An exact transcription of all the data is the expected reply.
═════ Given material ═════
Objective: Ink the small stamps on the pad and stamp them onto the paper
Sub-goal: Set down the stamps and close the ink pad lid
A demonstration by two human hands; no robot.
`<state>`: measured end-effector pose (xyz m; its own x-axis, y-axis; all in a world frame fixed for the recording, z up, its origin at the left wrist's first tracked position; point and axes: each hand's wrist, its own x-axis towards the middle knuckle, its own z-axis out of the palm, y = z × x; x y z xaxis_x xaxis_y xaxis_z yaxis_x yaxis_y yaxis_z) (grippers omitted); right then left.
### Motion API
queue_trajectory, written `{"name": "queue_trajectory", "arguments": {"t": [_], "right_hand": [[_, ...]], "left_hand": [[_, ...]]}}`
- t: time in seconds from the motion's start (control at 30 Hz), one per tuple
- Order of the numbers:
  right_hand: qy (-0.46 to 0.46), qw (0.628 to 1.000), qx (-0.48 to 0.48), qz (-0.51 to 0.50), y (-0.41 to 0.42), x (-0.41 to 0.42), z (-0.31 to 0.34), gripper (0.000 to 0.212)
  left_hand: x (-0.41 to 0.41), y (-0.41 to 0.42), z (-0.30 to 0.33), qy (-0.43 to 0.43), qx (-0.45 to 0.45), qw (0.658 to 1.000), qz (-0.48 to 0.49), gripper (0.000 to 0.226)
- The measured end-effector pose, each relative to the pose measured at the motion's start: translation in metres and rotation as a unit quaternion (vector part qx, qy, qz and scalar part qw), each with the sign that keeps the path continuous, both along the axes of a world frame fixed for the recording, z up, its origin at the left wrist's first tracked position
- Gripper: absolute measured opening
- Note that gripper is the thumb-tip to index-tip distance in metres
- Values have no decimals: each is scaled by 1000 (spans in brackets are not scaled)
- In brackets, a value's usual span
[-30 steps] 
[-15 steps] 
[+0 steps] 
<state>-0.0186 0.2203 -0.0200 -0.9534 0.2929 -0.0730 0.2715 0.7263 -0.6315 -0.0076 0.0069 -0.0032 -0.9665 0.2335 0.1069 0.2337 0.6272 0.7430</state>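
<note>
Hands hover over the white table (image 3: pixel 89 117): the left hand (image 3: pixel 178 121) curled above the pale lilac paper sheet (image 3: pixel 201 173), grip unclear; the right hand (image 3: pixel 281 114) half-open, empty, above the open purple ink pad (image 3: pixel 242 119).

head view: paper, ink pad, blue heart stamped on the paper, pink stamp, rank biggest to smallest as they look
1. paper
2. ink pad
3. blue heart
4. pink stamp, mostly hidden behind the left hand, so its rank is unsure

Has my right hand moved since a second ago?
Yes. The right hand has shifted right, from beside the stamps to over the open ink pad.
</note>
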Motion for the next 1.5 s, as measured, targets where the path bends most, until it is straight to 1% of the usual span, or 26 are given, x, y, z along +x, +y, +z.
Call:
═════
*Written response*.
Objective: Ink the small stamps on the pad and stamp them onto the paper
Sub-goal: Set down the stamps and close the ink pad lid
A demonstration by two human hands; no robot.
`<state>`: measured end-effector pose (xyz m; its own x-axis, y-axis; all in a world frame fixed for the recording, z up, its origin at the left wrist's first tracked position; point and axes: each hand's wrist, its own x-axis towards the middle knuckle, its own z-axis out of the palm, y = z × x; x y z xaxis_x xaxis_y xaxis_z yaxis_x yaxis_y yaxis_z) (grippers omitted); right then left.
### Motion API
queue_trajectory, written `{"name": "queue_trajectory", "arguments": {"t": [_], "right_hand": [[_, ...]], "left_hand": [[_, ...]]}}`
- t: time in seconds from the motion's start (control at 30 Hz), one per tuple
- Order of the numbers:
  right_hand: qy (-0.46 to 0.46), qw (0.628 to 1.000), qx (-0.48 to 0.48), qz (-0.51 to 0.50), y (-0.41 to 0.42), x (-0.41 to 0.42), z (-0.31 to 0.34), gripper (0.000 to 0.212)
  left_hand: x (-0.41 to 0.41), y (-0.41 to 0.42), z (-0.30 to 0.33), qy (-0.43 to 0.43), qx (-0.45 to 0.45), qw (0.658 to 1.000), qz (-0.48 to 0.49), gripper (0.000 to 0.226)
- The measured end-effector pose, each relative to the pose measured at the motion's start: translation in metres and rotation as a unit quaternion (vector part qx, qy, qz and scalar part qw), each with the sign that keeps the path continuous, both along the axes of a world frame fixed for the recording, z up, its origin at the left wrist's first tracked position
- Gripper: absolute measured opening
- Note that gripper is the thumb-tip to index-tip distance in metres
- Values have no decimals: each is scaled by 1000 (spans in brackets are not scaled)
- In brackets, a value's usual span
[-30 steps] 
[-15 steps] 
[+0 steps] 
<state>-0.0186 0.2203 -0.0200 -0.9534 0.2929 -0.0730 0.2715 0.7263 -0.6315 -0.0076 0.0069 -0.0032 -0.9665 0.2335 0.1069 0.2337 0.6272 0.7430</state>
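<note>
Hands hover over the white table (image 3: pixel 89 117): the left hand (image 3: pixel 178 121) curled above the pale lilac paper sheet (image 3: pixel 201 173), grip unclear; the right hand (image 3: pixel 281 114) half-open, empty, above the open purple ink pad (image 3: pixel 242 119).

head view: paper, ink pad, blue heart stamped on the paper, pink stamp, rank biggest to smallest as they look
1. paper
2. ink pad
3. blue heart
4. pink stamp, mostly hidden behind the left hand, so its rank is unsure

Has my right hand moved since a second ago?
Yes. The right hand has shifted right, from beside the stamps to over the open ink pad.
</note>
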Motion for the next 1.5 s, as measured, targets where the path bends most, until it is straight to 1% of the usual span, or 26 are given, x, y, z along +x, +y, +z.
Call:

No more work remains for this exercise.